**EXERCISE DESCRIPTION**
Go through the data below and return each line where the string "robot" appears.

**DATA IN THIS EXERCISE**
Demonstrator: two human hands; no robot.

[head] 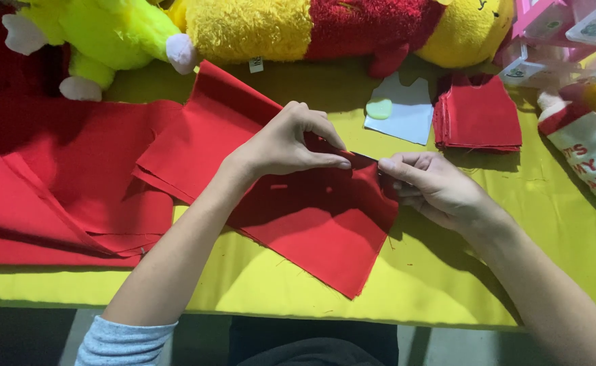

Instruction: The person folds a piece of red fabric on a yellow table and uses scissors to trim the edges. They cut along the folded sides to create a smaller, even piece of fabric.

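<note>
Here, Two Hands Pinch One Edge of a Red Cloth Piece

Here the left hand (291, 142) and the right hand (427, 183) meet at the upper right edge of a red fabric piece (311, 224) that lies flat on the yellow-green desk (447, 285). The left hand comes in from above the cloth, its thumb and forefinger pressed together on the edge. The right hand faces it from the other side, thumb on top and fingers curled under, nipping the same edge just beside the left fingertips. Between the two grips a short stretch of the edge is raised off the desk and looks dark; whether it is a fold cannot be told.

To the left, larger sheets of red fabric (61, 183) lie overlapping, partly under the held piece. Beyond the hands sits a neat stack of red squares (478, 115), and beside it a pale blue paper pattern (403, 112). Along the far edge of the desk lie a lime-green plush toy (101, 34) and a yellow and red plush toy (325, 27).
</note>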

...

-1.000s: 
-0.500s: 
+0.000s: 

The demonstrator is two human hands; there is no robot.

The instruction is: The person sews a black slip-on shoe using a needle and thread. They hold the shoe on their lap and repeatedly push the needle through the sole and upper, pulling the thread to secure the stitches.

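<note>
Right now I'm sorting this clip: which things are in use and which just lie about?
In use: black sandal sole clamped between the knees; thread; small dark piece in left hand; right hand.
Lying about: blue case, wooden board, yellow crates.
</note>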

**ANSWER TO THIS TASK**
Demonstrator: two human hands; no robot.
The demonstrator is two human hands; there is no robot.

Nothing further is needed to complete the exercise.